Many supporters of Jeremy Corbyn class themselves as “democratic socialists”. So the question we should ask is whether or not contemporary “radical socialism” (to use the Morning Star's words for Corbyn's position) can ever be truly democratic. After all, this is an ideology which demands that all the “means of production”, public services, schools, much (or all?) of the media, etc. should be state-owned... or, as Corbyn's supporters sometimes put, “socially-owned”. We would also need to contemplate what a Corbyn government would do to political dissidents - of whichever flavour.

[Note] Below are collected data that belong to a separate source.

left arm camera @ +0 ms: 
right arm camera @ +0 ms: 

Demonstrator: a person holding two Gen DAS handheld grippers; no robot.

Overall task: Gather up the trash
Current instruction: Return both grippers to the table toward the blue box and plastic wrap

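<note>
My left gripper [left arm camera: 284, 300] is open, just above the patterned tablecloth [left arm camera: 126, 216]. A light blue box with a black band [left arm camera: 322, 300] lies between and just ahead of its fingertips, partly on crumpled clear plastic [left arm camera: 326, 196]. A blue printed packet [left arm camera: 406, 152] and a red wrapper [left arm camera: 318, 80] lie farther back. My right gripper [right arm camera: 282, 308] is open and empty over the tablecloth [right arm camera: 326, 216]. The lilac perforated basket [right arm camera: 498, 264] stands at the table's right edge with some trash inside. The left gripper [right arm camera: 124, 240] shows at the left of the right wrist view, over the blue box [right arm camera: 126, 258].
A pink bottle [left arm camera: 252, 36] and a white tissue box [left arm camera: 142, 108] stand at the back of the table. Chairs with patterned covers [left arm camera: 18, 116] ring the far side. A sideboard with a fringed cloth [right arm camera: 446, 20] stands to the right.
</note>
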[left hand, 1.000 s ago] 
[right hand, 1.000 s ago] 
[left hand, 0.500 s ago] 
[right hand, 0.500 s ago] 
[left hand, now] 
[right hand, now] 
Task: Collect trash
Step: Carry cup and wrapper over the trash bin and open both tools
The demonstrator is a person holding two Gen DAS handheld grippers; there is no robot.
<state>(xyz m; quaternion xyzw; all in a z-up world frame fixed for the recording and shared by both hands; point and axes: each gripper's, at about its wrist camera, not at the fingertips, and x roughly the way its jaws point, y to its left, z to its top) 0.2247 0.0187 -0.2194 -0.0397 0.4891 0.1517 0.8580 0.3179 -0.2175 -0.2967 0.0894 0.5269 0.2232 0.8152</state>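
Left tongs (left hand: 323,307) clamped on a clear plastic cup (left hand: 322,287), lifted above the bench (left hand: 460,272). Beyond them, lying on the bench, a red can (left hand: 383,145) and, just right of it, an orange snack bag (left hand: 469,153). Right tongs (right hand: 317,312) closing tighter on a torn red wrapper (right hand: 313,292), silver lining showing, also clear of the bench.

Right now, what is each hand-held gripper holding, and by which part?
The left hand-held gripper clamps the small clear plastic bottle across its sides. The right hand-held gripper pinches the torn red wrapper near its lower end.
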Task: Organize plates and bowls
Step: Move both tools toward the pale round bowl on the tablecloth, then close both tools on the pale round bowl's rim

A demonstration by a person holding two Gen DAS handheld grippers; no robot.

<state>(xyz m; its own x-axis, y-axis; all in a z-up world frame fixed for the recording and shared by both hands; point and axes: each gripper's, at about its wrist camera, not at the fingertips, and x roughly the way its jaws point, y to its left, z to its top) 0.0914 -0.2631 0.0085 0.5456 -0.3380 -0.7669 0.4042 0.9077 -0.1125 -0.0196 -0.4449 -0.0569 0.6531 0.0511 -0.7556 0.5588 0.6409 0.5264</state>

Think here of the leftwing “no platform” policy. (Not simply the named “no platform” policy of the National Union of Students; but that which can also be found in councils, libraries, public spaces, public services, etc.) This politically-correct (no-platform) milieu has has already claimed (i.e., without the help of a Corbynite state) political parties/groups, academics, non-political/political individuals, well-known celebrities, etc. as victims.

Many Corbynites also say that Jeremy Corbyn is himself a “social democrat”; not just a “democratic socialist”. For example, the very nasty and popular pro-Corbyn blog, Another Angry Voice, tells us that 'Jeremy Corbyn is a social democrat'. Then we have openDemocracy (a “socially liberal and internationalist political website”) with its article, 'Jeremy Corbyn – a mainstream [Scandinavian] social democrat'.

On the whole, however, it's more often said that Jeremy Corbyn is committed to “social democracy”; rather than saying – explicitly - that he's a “social democrat”. (Prospect - the “leading magazine of ideas” - published an article called: 'How Corbyn turned the tide for social democracy'.) Here we must simply assume that the words “social democrat” have a negative ring for those socialists who were around in the early 1980s (see later section); whereas - for some bizarre reason - the words “social democracy” don't.

What we have, then, is the case of Corbynites intentionally fusing democratic socialism with social democracy. They even have the audacity to cite Scandinavian countries as being Corbyn's political exemplars. Yet no Scandinavian government is democratic-socialist, let alone outright socialist.

Sweden, for one, is a parliamentary (representative) democracy and a constitutional monarchy; with a King as head of state. The country is now run by its Social Democratic Party.

Norway is also a parliamentary (representative) democracy and a constitutional monarchy; with a King as head of state. The government of Norway is a coalition between the Progress Party (which is “classical liberal-libertarian and conservative-liberal”) and the Conservative Party.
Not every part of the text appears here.